▶ [EXERCISE PROMPT]: Lines of the material that include the string "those" should be returned.

-- PROVIDED MATERIAL follows --

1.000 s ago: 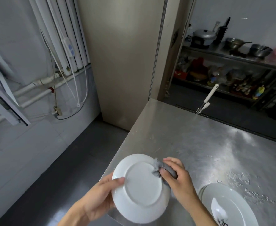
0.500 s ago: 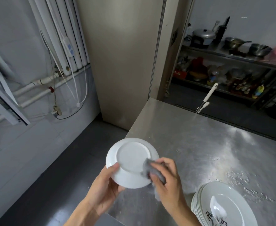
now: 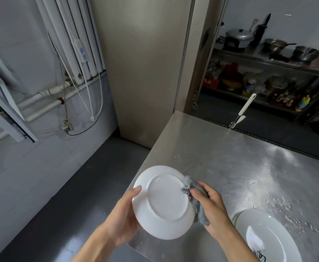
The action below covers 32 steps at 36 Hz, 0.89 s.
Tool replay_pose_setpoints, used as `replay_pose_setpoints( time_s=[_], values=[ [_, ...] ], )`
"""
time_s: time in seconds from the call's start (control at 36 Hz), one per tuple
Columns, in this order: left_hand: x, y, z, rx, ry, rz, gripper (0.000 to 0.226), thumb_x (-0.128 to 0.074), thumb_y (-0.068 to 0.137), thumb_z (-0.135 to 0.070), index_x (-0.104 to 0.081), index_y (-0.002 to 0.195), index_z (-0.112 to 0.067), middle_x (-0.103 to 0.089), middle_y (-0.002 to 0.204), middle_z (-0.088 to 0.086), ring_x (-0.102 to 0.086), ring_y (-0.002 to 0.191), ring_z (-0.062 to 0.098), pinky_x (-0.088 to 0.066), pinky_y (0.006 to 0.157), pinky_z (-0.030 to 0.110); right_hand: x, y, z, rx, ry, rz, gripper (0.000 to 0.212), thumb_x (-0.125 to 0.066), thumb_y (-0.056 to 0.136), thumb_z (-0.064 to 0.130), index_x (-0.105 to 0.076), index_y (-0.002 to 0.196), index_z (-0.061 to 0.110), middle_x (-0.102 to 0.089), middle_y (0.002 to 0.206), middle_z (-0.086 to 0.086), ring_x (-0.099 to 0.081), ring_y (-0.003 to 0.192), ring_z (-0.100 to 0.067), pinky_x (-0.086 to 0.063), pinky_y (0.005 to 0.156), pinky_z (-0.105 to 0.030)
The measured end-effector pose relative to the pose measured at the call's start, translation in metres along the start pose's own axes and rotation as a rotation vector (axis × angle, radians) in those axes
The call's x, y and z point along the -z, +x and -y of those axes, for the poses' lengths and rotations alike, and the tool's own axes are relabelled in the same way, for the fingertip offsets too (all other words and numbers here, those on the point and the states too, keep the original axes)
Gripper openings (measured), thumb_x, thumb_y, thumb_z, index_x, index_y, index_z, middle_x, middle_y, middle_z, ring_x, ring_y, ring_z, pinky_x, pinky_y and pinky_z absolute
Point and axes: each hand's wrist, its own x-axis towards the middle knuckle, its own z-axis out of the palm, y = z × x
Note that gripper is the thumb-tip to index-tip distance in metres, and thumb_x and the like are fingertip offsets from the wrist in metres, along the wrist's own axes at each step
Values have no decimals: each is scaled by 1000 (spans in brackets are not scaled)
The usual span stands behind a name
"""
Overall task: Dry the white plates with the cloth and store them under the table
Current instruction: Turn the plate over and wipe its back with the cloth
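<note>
Two bare forearms (image 3: 98, 244) come in from the six o'clock edge of the view, uncovered as far as the picture reaches. The left hand (image 3: 124, 220) and right hand (image 3: 213, 210) are bare too. The fingers (image 3: 205, 187) are slim, with short, plain nails.

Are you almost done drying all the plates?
Not yet. Nothing shows as stored, because the space under the table is out of view. Right now the left hand holds a white plate, underside facing up, and the right hand presses the grey cloth on its rim. At least one more plate waits on the steel table.
</note>
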Motion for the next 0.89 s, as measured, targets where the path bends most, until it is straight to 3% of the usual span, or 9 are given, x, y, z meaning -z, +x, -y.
replay_pose_setpoints(
  time_s=[0.17, 0.25, 0.33, 0.44, 0.5, 0.56, 0.64, 0.78, 0.89],
  values=[
    [11, 16, 0, 13, -39, -119, 59, -86, 79, -41, -73, 130, -14, -71, 131, 21, -74, 110, 37, -62, 79, 45, -3, 10, 2, 109, -304, -75, 15, -71, 93, 9, -77, 101, 19, -77, 101, -9, -72, 93, -24, -57, 79, -34],
    [8, 27, 0, -51, -164, -246, 53, -75, 87, -35, -70, 133, -10, -75, 125, 16, -78, 99, 28, -64, 70, 38, -14, 2, -15, 214, -419, -166, 25, -73, 90, 4, -76, 98, 27, -68, 119, -6, -70, 100, -21, -57, 79, -32],
    [1, 37, -1, -112, -259, -306, 51, -70, 91, -34, -65, 135, -7, -75, 125, 16, -78, 99, 25, -66, 71, 37, -27, -12, -37, 358, -538, -50, 44, -77, 86, 0, -79, 99, 42, -47, 143, 3, -65, 108, 1, -57, 78, -19],
    [-9, 43, 5, -108, -268, -304, 43, -58, 104, -36, -64, 134, -6, -75, 123, 19, -78, 96, 26, -64, 67, 35, -34, -19, -51, 640, -801, 38, 39, -81, 80, 20, -74, 111, 41, -30, 155, 4, -50, 129, 0, -43, 100, -10],
    [-13, 43, 7, -103, -292, -292, 42, -55, 106, -36, -65, 131, -4, -76, 121, 21, -78, 96, 27, -63, 65, 34, -32, -16, -48, 736, -928, 32, 44, -84, 77, 29, -71, 118, 38, -37, 152, 4, -55, 121, 0, -46, 97, -9],
    [-15, 43, 6, -110, -291, -298, 41, -52, 107, -35, -64, 132, -4, -75, 121, 22, -78, 99, 28, -65, 69, 36, -27, -10, -41, 812, -1146, 44, 57, -86, 73, 33, -65, 126, 40, -49, 145, 7, -63, 106, -4, -58, 80, -18],
    [-24, 43, 7, -107, -251, -316, 37, -52, 109, -31, -62, 131, -4, -76, 120, 22, -77, 102, 31, -63, 82, 41, -14, 1, -36, 933, -1407, 24, 72, -83, 64, 19, -62, 132, 33, -61, 126, 9, -68, 89, -11, -59, 57, -29],
    [-34, 45, 5, -60, -207, -321, 39, -55, 108, -33, -64, 128, -1, -77, 110, 21, -78, 89, 28, -66, 72, 37, -2, 12, -39, 1064, -1426, -106, 41, -60, 81, 20, -71, 120, 20, -70, 111, 9, -68, 80, -14, -58, 59, -28],
    [-24, 50, 8, -73, 28, -407, 25, -60, 106, -34, -68, 122, -16, -78, 114, 15, -78, 94, 29, -65, 72, 38, 0, 17, -29, 718, -1123, -166, 10, -66, 91, 26, -74, 95, 32, -71, 88, 17, -66, 71, -3, -44, 60, -11]
  ],
)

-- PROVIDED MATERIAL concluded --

▶ [TASK SOLUTION]:
The measured end-effector pose relative to the pose measured at the call's start, translation in metres along the start pose's own axes and rotation as a rotation vector (axis × angle, radians) in those axes
The call's x, y and z point along the -z, +x and -y of those axes, for the poses' lengths and rotations alike, and the tool's own axes are relabelled in the same way, for the fingertip offsets too (all other words and numbers here, those on the point and the states too, keep the original axes)

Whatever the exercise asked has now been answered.